Composite - these are types containing multiple fields. It is actually represented as a described list where each element of the list can be a different type.
Restricted - this applies constraints to another type. e.g. an int that is restricted to a few values can be thought of as an enum. It is also used for reserved described types, such as all of the different body types.

AMQP Message Body From http://docs.oasis-open.org/amqp/core/v1.0/os/amqp-core-messaging-v1.0-os.html#type-data

The body consists of one of the following three choices: one or more data sections, one or more amqp-sequence sections, or a single amqp-value section.

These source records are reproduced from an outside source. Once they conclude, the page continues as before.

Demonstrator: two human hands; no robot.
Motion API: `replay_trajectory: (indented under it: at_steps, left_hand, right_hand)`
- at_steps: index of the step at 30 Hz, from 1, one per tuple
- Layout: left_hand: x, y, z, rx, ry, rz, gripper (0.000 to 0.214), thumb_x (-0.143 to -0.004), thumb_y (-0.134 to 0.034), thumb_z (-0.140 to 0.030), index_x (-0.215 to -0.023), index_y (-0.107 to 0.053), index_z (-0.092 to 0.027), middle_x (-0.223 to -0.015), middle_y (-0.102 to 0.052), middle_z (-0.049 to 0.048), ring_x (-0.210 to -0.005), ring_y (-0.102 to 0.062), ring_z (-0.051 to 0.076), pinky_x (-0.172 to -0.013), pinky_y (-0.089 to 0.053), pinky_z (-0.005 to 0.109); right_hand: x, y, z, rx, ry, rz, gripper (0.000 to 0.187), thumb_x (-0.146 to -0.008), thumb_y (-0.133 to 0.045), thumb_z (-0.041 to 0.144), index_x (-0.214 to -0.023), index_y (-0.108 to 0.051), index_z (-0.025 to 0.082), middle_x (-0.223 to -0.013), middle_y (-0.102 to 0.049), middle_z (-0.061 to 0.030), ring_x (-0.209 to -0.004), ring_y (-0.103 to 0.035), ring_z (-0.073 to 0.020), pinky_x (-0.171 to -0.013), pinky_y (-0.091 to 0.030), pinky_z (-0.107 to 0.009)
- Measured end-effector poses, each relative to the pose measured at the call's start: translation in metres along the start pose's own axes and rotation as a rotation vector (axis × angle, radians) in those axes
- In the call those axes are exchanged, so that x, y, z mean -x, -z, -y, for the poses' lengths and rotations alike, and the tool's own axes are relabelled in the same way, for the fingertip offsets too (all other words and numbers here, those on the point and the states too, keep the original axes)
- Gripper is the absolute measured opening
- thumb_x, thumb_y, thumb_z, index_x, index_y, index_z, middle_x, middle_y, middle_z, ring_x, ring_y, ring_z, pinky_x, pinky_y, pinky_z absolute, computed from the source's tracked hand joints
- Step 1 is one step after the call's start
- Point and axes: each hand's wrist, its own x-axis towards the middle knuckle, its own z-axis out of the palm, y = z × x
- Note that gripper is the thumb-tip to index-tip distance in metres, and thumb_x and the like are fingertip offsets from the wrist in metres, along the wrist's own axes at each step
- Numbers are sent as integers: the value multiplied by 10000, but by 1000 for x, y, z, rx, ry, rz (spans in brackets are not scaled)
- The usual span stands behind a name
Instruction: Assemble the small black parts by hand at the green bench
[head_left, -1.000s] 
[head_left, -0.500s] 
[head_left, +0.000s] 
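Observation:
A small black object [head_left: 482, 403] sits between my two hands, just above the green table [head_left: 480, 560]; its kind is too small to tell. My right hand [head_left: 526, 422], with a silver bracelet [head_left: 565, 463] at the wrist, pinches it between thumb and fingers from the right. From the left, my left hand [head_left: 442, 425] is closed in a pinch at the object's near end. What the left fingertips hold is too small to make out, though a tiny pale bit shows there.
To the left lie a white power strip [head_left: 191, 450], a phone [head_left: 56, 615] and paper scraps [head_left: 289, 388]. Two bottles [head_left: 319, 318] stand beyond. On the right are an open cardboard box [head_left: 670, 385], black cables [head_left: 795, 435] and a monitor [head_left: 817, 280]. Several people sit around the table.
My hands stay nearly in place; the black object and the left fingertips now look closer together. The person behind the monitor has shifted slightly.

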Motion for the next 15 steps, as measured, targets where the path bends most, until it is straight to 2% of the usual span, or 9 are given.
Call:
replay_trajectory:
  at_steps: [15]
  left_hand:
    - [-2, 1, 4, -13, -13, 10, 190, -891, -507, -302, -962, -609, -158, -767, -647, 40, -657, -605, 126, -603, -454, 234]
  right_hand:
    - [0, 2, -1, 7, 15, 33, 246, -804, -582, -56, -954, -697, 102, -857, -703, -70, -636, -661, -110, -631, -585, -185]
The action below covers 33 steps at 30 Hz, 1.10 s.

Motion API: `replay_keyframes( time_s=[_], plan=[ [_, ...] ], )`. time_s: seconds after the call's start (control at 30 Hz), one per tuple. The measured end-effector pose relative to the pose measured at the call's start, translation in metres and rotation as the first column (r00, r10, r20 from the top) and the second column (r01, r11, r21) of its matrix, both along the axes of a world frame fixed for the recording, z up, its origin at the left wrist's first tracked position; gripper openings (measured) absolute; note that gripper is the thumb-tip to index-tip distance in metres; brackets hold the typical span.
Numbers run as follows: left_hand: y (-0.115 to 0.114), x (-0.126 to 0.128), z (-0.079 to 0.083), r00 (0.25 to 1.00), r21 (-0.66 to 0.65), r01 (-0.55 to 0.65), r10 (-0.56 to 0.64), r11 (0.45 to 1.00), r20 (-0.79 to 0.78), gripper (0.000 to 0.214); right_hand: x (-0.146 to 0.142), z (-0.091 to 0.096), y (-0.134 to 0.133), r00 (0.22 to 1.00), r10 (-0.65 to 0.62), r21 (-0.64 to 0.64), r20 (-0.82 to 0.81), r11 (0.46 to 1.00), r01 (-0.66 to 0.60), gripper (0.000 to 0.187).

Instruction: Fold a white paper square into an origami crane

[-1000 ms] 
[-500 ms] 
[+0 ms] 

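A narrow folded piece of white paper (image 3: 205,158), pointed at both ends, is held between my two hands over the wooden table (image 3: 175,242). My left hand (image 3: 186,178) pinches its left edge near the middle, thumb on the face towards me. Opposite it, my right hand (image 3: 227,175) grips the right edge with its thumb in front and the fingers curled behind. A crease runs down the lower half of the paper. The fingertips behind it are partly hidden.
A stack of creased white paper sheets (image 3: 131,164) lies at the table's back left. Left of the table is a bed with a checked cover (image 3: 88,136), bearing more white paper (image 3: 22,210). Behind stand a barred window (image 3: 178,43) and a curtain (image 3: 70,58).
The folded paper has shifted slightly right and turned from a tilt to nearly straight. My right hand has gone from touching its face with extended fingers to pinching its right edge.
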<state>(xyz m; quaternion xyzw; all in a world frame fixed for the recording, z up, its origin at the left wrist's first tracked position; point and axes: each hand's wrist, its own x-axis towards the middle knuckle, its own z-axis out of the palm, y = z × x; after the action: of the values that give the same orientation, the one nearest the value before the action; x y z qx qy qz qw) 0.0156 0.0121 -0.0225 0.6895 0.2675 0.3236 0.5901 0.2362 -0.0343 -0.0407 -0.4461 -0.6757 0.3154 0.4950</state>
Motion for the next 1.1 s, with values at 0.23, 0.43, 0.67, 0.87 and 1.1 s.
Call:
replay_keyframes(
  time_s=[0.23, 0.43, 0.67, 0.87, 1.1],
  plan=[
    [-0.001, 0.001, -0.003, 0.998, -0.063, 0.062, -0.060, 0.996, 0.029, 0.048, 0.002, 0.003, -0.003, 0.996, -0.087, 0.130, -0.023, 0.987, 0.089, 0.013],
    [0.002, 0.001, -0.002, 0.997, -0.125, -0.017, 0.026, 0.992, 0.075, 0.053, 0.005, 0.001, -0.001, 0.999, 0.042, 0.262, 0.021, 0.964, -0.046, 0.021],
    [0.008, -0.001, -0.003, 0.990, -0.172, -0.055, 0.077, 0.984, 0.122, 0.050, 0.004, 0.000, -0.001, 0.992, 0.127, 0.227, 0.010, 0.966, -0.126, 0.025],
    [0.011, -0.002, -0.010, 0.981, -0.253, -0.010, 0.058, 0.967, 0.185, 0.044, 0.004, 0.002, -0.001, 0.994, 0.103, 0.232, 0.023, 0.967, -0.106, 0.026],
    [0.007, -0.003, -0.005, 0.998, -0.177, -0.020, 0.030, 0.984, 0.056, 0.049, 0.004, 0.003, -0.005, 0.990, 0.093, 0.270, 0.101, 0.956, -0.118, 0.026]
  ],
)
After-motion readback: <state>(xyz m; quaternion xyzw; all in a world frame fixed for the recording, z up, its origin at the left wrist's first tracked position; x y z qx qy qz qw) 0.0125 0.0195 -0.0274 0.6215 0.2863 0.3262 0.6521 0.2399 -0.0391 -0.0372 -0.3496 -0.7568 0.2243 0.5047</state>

Since Service Bus relies on the AMQP protocol, there has been a push from customers to expose all message body types that are included in the spec. Users may have messages coming from other sources that they want to then push into Service Bus. By supporting the spec, we will allow the SDK to be interoperable with other messaging systems. On the other hand, there is a danger in tying our API to a specific underlying protocol, as the API is an abstraction that should be able to evolve separately from the protocol.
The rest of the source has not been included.